THE TASK: Print the records below once again, exactly as they were given.

RECORDS TO USE:
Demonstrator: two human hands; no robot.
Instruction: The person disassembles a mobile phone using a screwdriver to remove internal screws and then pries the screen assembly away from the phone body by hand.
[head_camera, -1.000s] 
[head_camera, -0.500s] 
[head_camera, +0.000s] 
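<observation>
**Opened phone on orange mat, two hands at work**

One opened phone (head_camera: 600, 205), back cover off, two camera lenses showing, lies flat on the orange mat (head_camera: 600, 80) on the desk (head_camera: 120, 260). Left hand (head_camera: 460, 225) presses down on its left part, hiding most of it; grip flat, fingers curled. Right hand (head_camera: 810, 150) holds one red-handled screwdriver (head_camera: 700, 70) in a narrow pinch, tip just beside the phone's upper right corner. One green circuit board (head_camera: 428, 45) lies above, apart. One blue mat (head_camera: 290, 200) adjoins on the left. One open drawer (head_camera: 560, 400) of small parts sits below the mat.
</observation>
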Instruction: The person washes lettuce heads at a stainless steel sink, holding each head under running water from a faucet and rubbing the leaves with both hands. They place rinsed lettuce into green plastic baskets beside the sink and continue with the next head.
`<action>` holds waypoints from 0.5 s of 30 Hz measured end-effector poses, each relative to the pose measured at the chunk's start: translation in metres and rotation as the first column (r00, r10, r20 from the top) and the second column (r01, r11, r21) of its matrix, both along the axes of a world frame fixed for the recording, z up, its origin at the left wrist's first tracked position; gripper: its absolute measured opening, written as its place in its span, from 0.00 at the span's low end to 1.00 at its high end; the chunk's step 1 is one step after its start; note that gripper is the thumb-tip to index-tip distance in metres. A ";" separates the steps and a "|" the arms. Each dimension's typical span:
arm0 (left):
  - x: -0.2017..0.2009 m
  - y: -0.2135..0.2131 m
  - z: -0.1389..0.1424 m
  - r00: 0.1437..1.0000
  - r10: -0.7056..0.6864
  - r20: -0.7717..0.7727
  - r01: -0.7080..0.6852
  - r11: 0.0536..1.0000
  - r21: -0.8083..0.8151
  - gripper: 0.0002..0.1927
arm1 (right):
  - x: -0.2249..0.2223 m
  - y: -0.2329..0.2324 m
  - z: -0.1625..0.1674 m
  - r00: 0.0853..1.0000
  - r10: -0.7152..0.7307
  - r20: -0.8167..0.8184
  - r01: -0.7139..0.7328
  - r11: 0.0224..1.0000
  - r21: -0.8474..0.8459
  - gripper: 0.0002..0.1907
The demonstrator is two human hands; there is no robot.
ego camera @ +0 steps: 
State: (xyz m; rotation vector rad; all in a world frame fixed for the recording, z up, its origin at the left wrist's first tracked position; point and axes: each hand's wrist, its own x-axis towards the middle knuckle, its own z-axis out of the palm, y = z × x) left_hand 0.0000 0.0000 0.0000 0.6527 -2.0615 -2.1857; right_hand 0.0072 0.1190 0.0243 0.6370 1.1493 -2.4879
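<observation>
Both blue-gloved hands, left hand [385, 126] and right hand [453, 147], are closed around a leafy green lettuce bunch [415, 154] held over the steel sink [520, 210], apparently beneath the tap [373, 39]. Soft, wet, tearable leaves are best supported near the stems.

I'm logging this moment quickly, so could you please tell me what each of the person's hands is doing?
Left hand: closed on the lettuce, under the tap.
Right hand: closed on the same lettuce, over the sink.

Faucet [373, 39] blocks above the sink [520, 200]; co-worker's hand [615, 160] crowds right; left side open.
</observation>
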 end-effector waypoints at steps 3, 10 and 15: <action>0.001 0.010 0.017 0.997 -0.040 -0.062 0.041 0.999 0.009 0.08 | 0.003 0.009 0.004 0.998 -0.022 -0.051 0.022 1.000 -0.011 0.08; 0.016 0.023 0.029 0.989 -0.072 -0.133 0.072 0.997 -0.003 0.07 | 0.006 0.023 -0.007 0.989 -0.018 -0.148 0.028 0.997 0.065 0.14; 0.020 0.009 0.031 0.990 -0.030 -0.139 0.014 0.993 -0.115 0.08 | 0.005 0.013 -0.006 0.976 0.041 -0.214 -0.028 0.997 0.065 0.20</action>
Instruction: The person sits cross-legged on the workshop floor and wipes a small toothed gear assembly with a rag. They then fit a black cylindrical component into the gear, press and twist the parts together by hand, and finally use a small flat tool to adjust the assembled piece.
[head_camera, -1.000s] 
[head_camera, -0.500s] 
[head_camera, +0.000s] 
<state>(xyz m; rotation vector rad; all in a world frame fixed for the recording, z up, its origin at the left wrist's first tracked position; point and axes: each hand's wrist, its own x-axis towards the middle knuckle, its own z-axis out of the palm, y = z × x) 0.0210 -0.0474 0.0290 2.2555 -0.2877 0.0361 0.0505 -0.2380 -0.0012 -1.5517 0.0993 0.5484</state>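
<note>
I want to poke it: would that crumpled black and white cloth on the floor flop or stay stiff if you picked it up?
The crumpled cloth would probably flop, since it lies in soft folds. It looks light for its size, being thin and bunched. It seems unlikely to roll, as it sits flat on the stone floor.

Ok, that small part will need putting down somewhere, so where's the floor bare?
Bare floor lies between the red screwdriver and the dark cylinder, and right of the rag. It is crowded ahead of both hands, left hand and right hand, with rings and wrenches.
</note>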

SOLUTION TO THIS PROBLEM:
Demonstrator: two human hands; no robot.
Instruction: The person disassembles a mobile phone using a screwdriver to remove internal screws and then pries the screen assembly away from the phone body by hand.
[head_camera, -1.000s] 
[head_camera, -0.500s] 
[head_camera, +0.000s] 
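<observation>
**Opened phone on orange mat, two hands at work**

One opened phone (head_camera: 600, 205), back cover off, two camera lenses showing, lies flat on the orange mat (head_camera: 600, 80) on the desk (head_camera: 120, 260). Left hand (head_camera: 460, 225) presses down on its left part, hiding most of it; grip flat, fingers curled. Right hand (head_camera: 810, 150) holds one red-handled screwdriver (head_camera: 700, 70) in a narrow pinch, tip just beside the phone's upper right corner. One green circuit board (head_camera: 428, 45) lies above, apart. One blue mat (head_camera: 290, 200) adjoins on the left. One open drawer (head_camera: 560, 400) of small parts sits below the mat.
</observation>
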Instruction: The person washes lettuce heads at a stainless steel sink, holding each head under running water from a faucet and rubbing the leaves with both hands. They place rinsed lettuce into green plastic baskets beside the sink and continue with the next head.
`<action>` holds waypoints from 0.5 s of 30 Hz measured end-effector poses, each relative to the pose measured at the chunk's start: translation in metres and rotation as the first column (r00, r10, r20 from the top) and the second column (r01, r11, r21) of its matrix, both along the axes of a world frame fixed for the recording, z up, its origin at the left wrist's first tracked position; gripper: its absolute measured opening, written as its place in its span, from 0.00 at the span's low end to 1.00 at its high end; the chunk's step 1 is one step after its start; note that gripper is the thumb-tip to index-tip distance in metres. A ";" separates the steps and a "|" the arms. Each dimension's typical span:
arm0 (left):
  - x: -0.2017..0.2009 m
  - y: -0.2135..0.2131 m
  - z: -0.1389..0.1424 m
  - r00: 0.1437..1.0000
  - r10: -0.7056..0.6864
  - r20: -0.7717..0.7727
  - r01: -0.7080..0.6852
  - r11: 0.0536..1.0000
  - r21: -0.8083..0.8151
  - gripper: 0.0002..0.1927
arm1 (right):
  - x: -0.2249..0.2223 m
  - y: -0.2329..0.2324 m
  - z: -0.1625..0.1674 m
  - r00: 0.0853..1.0000
  - r10: -0.7152..0.7307
  - r20: -0.8167..0.8184
  - r01: -0.7139..0.7328
  - r11: 0.0224..1.0000
  - r21: -0.8474..0.8459
  - gripper: 0.0002..0.1907
The demonstrator is two human hands; there is no robot.
ego camera @ +0 steps: 
State: (xyz m; rotation vector rad; all in a world frame fixed for the recording, z up, its origin at the left wrist's first tracked position; point and axes: each hand's wrist, its own x-axis towards the middle knuckle, its own z-axis out of the palm, y = z × x) left_hand 0.0000 0.0000 0.0000 0.6527 -2.0615 -2.1857; right_hand 0.0072 0.1190 0.0243 0.6370 1.1493 -2.4879
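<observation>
Both blue-gloved hands, left hand [385, 126] and right hand [453, 147], are closed around a leafy green lettuce bunch [415, 154] held over the steel sink [520, 210], apparently beneath the tap [373, 39]. Soft, wet, tearable leaves are best supported near the stems.

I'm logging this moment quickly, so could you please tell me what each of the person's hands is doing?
Left hand: closed on the lettuce, under the tap.
Right hand: closed on the same lettuce, over the sink.

Faucet [373, 39] blocks above the sink [520, 200]; co-worker's hand [615, 160] crowds right; left side open.
</observation>
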 end-effector waypoints at steps 3, 10 and 15: <action>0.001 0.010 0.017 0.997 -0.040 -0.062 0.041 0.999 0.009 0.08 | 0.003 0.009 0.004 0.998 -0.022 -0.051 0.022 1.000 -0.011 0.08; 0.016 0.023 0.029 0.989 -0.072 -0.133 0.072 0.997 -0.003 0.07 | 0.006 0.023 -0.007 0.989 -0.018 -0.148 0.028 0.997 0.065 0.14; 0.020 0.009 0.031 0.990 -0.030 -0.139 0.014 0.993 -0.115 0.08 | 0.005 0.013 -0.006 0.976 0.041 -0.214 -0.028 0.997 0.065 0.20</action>
Instruction: The person sits cross-legged on the workshop floor and wipes a small toothed gear assembly with a rag. They then fit a black cylindrical component into the gear, press and twist the parts together by hand, and finally use a small flat tool to adjust the assembled piece.
[head_camera, -1.000s] 
[head_camera, -0.500s] 
[head_camera, +0.000s] 
<state>(xyz m; rotation vector rad; all in a world frame fixed for the recording, z up, its origin at the left wrist's first tracked position; point and axes: each hand's wrist, its own x-axis towards the middle knuckle, its own z-axis out of the palm, y = z × x) 0.0210 -0.0474 0.0290 2.2555 -0.2877 0.0361 0.0505 -0.2380 -0.0012 -1.5517 0.0993 0.5484</state>
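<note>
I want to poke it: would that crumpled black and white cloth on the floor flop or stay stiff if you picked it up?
The crumpled cloth would probably flop, since it lies in soft folds. It looks light for its size, being thin and bunched. It seems unlikely to roll, as it sits flat on the stone floor.

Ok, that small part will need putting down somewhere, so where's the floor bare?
Bare floor lies between the red screwdriver and the dark cylinder, and right of the rag. It is crowded ahead of both hands, left hand and right hand, with rings and wrenches.
</note>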

Nothing else is required to complete this exercise.